Type out the data exactly as given. Skip any image.

= Provided data =
....................

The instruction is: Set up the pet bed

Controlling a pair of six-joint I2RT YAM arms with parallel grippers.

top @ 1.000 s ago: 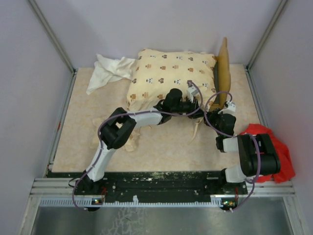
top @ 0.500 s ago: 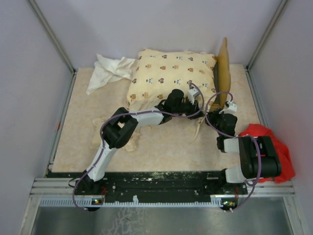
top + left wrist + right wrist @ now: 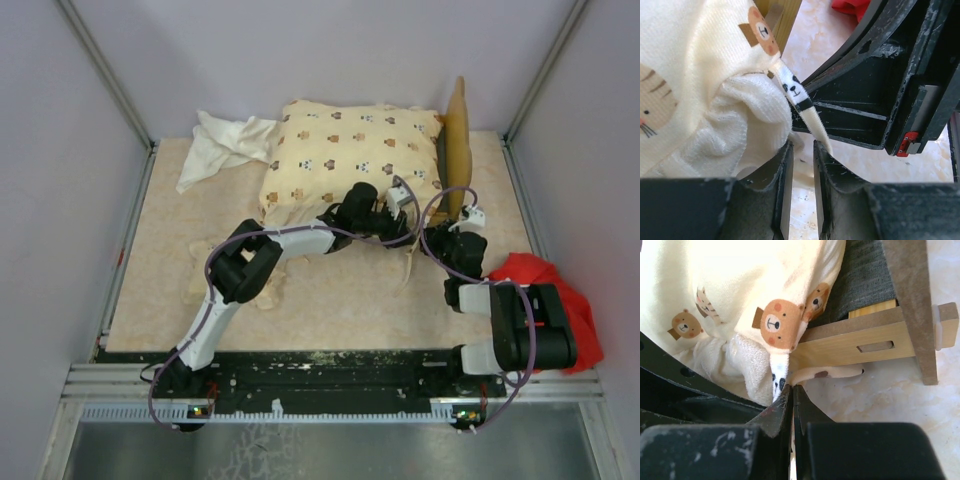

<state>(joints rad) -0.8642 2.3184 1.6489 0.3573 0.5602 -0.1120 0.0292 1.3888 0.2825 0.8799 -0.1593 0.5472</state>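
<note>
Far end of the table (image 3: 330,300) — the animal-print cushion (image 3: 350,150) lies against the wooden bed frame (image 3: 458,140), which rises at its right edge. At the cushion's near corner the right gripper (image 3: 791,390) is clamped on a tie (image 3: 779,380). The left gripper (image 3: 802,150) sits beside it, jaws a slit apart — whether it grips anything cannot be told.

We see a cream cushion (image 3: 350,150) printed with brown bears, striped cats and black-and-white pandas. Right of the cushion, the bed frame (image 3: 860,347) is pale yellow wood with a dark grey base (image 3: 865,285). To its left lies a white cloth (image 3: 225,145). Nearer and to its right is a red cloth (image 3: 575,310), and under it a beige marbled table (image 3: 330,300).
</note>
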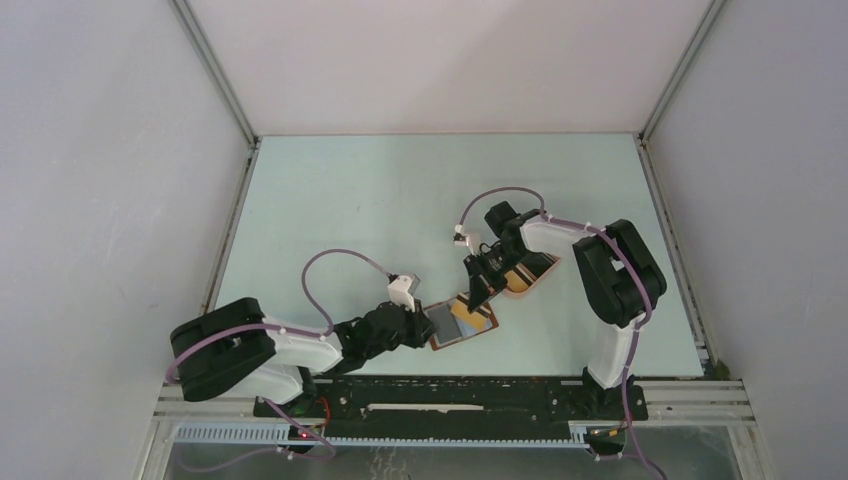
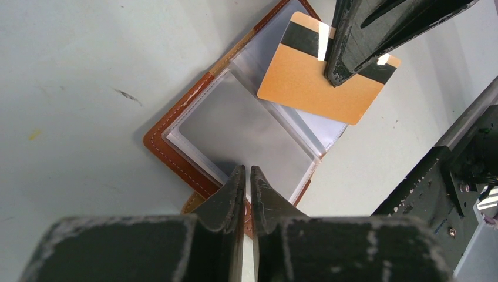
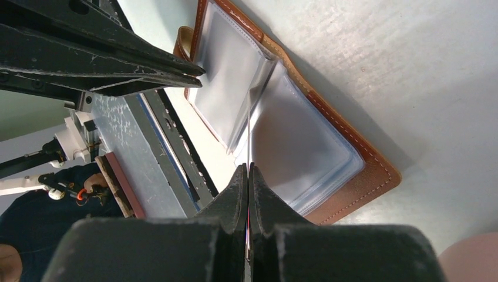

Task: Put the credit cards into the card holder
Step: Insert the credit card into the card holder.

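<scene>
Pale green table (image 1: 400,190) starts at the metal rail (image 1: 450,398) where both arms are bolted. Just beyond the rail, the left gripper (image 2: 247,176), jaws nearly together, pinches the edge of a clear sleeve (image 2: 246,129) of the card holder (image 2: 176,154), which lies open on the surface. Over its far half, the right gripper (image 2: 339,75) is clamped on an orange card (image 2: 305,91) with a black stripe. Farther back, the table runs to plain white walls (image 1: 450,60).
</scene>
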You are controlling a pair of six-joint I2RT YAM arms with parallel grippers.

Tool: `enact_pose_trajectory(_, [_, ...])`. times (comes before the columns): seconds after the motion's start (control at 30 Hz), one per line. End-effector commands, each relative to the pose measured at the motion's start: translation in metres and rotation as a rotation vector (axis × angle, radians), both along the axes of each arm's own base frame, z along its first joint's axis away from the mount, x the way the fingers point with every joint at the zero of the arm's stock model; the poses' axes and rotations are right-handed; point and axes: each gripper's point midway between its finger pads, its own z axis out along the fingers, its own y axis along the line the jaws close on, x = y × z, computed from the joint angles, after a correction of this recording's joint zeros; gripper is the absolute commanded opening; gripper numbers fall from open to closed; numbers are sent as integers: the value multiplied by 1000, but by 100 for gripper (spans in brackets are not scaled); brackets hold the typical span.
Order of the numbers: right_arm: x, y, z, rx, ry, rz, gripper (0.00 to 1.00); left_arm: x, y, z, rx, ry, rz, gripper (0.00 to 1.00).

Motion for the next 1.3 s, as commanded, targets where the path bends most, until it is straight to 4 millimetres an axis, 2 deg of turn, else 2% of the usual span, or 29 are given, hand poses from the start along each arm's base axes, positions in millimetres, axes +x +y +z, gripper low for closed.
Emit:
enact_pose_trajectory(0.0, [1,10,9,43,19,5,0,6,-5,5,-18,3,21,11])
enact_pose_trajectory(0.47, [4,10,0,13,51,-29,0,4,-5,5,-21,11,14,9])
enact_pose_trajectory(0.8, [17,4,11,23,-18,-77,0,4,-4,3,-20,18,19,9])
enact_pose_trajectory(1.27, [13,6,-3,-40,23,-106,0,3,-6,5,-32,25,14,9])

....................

= Task result =
The instruction is: Set up the pet bed

Controlling a pair of six-joint I2RT YAM arms with parallel grippers.

top @ 1.000 s ago: 
top @ 0.500 s ago: 
top + left wrist + right wrist @ now: 

<state>(joints rad) -0.8642 2.3184 1.6489 0.3573 0.5602 -0.1120 0.0292 1.3888 0.2825 0.8799 -0.1593 0.5472</state>
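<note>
Far end of the table (image 3: 330,300) — the animal-print cushion (image 3: 350,150) lies against the wooden bed frame (image 3: 458,140), which rises at its right edge. At the cushion's near corner the right gripper (image 3: 791,390) is clamped on a tie (image 3: 779,380). The left gripper (image 3: 802,150) sits beside it, jaws a slit apart — whether it grips anything cannot be told.

We see a cream cushion (image 3: 350,150) printed with brown bears, striped cats and black-and-white pandas. Right of the cushion, the bed frame (image 3: 860,347) is pale yellow wood with a dark grey base (image 3: 865,285). To its left lies a white cloth (image 3: 225,145). Nearer and to its right is a red cloth (image 3: 575,310), and under it a beige marbled table (image 3: 330,300).
</note>
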
Task: Put the credit cards into the card holder
Step: Insert the credit card into the card holder.

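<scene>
Pale green table (image 1: 400,190) starts at the metal rail (image 1: 450,398) where both arms are bolted. Just beyond the rail, the left gripper (image 2: 247,176), jaws nearly together, pinches the edge of a clear sleeve (image 2: 246,129) of the card holder (image 2: 176,154), which lies open on the surface. Over its far half, the right gripper (image 2: 339,75) is clamped on an orange card (image 2: 305,91) with a black stripe. Farther back, the table runs to plain white walls (image 1: 450,60).
</scene>
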You are controlling a pair of six-joint I2RT YAM arms with parallel grippers.

Tool: `enact_pose_trajectory(_, [_, ...])`. times (comes before the columns): seconds after the motion's start (control at 30 Hz), one per line. End-effector commands, each relative to the pose measured at the motion's start: translation in metres and rotation as a rotation vector (axis × angle, radians), both along the axes of each arm's own base frame, z along its first joint's axis away from the mount, x the way the fingers point with every joint at the zero of the arm's stock model; the poses' axes and rotations are right-handed; point and axes: each gripper's point midway between its finger pads, its own z axis out along the fingers, its own y axis along the line the jaws close on, x = y × z, computed from the joint angles, after a correction of this recording's joint zeros; gripper is the absolute commanded opening; gripper numbers fall from open to closed; numbers are sent as integers: the value multiplied by 1000, but by 100 for gripper (spans in brackets are not scaled); brackets hold the typical span.
Order of the numbers: right_arm: x, y, z, rx, ry, rz, gripper (0.00 to 1.00); left_arm: x, y, z, rx, ry, rz, gripper (0.00 to 1.00).

Motion for the next 1.3 s, as commanded, targets where the path bends most, until it is straight to 4 millimetres an axis, 2 deg of turn, else 2% of the usual span, or 29 are given, hand poses from the start along each arm's base axes, positions in millimetres, axes +x +y +z, gripper low for closed.
Emit:
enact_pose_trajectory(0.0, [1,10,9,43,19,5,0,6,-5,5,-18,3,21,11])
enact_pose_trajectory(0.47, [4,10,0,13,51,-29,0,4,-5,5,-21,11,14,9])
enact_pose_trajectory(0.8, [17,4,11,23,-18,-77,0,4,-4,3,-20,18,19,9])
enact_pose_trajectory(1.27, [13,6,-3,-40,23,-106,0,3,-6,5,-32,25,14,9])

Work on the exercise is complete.